A Study of Patients With Chronic Kidney Disease to Assess the Safety of a Single Dose of COR-001

NCT ID: NCT03126318

Last Updated: 2020-09-09

Basic Information

• Recruitment Status: COMPLETED
• Clinical Phase: PHASE1
• Total Enrollment: 32 participants
• Study Classification: INTERVENTIONAL
• Study Start Date: 2017-05-19
• Study Completion Date: 2019-12-19

Brief Summary

This is a randomized, double-blind, placebo-controlled trial designed to evaluate the safety, pharmacokinetics, and pharmacodynamic effects of a single dose of the study drug or placebo administered subcutaneously to patients with moderate-to-severe chronic kidney disease and persistent inflammation.

Detailed Description

This is a randomized, double-blind, placebo-controlled trial designed to evaluate the safety, pharmacokinetics, and pharmacodynamic effects of a single dose of the study drug or placebo administered subcutaneously to patients with moderate-to-severe chronic kidney disease (CKD) and persistent inflammation (defined as a persistently elevated serum CRP (C-Reactive Protein) level). The primary objective is to evaluate the safety of a single dose of the study drug delivered subcutaneously. Four CKD patients will be randomized to the study drug or placebo within each dosing cohort in a ratio of 3:1. The dosing cohorts are 5 mg, 15 mg, 50 mg, and 100 mg. Each patient will be given 1 dose of the study drug and then be followed for 12 weeks for primary safety, pharmacokinetic and pharmacodynamic assessments. Next, patients will continue to be followed for an additional 20 weeks (32 weeks observation in total) for safety and anti-drug antibody assessments.

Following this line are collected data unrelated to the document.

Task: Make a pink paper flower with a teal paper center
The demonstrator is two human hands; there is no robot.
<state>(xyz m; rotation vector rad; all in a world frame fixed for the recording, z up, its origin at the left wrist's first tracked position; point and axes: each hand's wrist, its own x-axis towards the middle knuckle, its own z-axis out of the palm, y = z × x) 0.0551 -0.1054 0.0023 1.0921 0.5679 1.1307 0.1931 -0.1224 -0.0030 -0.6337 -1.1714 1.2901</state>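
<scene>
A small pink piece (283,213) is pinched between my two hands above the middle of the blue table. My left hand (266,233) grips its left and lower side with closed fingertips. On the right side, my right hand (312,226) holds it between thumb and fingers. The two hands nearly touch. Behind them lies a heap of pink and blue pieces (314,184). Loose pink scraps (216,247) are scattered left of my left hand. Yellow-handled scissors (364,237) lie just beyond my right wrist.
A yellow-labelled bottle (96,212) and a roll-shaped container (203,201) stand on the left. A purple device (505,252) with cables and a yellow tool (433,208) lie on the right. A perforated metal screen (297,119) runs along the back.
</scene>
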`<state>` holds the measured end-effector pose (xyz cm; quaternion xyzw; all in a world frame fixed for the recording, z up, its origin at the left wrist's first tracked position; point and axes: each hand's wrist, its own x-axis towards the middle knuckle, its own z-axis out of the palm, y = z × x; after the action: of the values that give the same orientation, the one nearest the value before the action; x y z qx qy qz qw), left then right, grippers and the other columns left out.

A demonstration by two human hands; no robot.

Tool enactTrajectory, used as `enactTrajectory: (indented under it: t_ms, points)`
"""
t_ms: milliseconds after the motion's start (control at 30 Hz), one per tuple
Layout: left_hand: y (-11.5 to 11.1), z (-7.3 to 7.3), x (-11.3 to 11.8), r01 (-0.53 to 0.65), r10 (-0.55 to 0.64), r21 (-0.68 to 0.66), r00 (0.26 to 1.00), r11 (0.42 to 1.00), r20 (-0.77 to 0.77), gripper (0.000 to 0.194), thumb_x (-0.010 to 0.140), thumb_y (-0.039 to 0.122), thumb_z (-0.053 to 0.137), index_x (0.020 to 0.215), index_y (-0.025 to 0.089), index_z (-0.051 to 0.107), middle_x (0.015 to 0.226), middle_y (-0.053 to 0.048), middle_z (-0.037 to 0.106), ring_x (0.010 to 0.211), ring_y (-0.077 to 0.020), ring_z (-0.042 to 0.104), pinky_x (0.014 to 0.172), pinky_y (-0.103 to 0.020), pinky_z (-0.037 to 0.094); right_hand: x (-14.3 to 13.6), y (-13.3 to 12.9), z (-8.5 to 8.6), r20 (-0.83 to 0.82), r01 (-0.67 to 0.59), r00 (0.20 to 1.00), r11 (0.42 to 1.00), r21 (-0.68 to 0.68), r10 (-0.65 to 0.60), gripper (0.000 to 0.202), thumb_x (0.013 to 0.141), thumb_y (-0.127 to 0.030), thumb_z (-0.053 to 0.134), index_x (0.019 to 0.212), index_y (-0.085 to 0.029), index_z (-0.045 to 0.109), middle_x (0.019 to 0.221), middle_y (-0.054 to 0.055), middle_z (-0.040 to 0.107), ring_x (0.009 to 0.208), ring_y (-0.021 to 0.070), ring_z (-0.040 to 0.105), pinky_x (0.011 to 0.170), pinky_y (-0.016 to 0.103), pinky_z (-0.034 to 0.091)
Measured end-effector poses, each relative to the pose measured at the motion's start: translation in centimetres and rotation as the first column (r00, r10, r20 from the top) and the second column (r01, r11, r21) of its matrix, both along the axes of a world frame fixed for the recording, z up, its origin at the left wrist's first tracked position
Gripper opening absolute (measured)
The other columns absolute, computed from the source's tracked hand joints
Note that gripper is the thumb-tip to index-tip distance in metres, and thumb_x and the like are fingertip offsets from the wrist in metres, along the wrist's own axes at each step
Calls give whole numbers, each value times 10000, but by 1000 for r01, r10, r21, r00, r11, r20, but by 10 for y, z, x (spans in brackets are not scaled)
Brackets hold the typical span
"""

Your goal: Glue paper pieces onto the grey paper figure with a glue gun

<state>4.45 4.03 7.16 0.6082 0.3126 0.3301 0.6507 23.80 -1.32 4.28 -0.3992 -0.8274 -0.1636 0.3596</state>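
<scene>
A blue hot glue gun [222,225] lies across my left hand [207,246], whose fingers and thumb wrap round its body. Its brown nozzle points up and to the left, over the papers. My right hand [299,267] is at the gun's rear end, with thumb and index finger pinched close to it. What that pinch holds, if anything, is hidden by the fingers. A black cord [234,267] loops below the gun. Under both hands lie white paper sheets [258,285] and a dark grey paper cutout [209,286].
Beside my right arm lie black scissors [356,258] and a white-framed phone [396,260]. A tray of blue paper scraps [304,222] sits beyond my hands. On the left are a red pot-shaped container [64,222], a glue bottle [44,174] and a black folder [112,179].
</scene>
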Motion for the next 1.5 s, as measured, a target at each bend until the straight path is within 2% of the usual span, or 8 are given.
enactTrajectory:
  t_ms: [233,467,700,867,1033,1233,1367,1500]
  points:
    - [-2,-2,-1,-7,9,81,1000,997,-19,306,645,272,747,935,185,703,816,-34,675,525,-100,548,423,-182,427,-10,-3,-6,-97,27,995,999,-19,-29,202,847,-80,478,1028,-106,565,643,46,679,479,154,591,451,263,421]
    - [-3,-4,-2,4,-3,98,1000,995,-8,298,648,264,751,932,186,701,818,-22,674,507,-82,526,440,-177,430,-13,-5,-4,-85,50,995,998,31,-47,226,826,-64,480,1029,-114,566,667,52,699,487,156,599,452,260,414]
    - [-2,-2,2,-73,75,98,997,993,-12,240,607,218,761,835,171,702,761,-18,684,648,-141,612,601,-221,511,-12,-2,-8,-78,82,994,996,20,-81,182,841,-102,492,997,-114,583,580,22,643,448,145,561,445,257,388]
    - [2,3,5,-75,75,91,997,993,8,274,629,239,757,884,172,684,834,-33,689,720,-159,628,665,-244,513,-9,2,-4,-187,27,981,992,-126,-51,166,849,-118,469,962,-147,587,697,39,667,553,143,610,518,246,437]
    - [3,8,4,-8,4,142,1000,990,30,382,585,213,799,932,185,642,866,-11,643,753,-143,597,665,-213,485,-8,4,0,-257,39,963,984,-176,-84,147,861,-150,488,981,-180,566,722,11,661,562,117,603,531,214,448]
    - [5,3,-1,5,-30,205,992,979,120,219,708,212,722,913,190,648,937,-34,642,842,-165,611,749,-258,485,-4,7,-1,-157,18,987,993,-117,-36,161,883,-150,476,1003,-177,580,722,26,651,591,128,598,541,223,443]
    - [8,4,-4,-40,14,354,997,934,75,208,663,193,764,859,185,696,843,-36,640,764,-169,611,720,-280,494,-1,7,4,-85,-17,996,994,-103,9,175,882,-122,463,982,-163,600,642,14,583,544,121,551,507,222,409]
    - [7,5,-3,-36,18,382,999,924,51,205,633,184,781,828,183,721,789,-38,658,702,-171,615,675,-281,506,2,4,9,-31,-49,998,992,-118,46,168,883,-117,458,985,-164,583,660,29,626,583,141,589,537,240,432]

Prior to dose escalation (i.e., higher total dose than studied in the preceding cohorts), there will be a formal safety review and the data will have been determined to be acceptable by a Data Safety Monitoring Board (DSMB) which will include at least one nephrologist. The safety review required for dose escalation will include at least 21 days of treatment data from the preceding cohort(s). The DSMB will also meet to review data concerning an SAE (Serious Adverse Event) that is suspected to be study drug related

The investigative team (other than an un-blinded research pharmacist or equivalent) will be blinded to the treatment assignment.

Conditions

Chronic Kidney Diseases

Study Design

• Allocation Method: RANDOMIZED
• Intervention Model: PARALLEL
• Primary Study Purpose: TREATMENT
• Blinding Strategy: QUADRUPLE

Study Groups

COR-001

COR-001 5, 15, 50, or 100 mg dose (depending on dose cohort assigned to patient) given by subcutaneous injection one time only

Group Type: ACTIVE_COMPARATOR

COR-001

Intervention Type: DRUG

Anti-inflammatory therapy

Placebo

Placebo at pH 6.0will be given in a volume to match the volume of COR-001 being given for the dose cohort by subcutaneous injection one time only

Group Type: PLACEBO_COMPARATOR

Placebo

Intervention Type: DRUG

Sterile water with a final buffer of 25 mM Histidine, 8.5% (w/v) trehalose and 0.05% PS80

Interventions

COR-001

Anti-inflammatory therapy

Intervention Type: DRUG

Placebo

Sterile water with a final buffer of 25 mM Histidine, 8.5% (w/v) trehalose and 0.05% PS80

Intervention Type: DRUG

Eligibility Criteria

Inclusion Criteria

1. CKD stage III or IV

2. Serum CRP > 2 mg/L measured twice during the Screening period at least one week apart

3. Urine protein excretion < 3.5 g/24h estimated by a spot urine protein/creatinine ratio

4. The patient agrees to comply with the contraception and reproduction restrictions of the study - use 2 forms of acceptable contraception

Exclusion Criteria

1. Patients with advanced CKD requiring chronic dialysis

2. Hospitalization over the period of 6 weeks prior to randomization

3. Use of systemic immunosuppressive drugs during the Screening Period or anticipated use of such drugs anytime during the study Note: Use of otic, ophthalmic, inhaled, and topical corticosteroids or local corticosteroid injections are not exclusionary.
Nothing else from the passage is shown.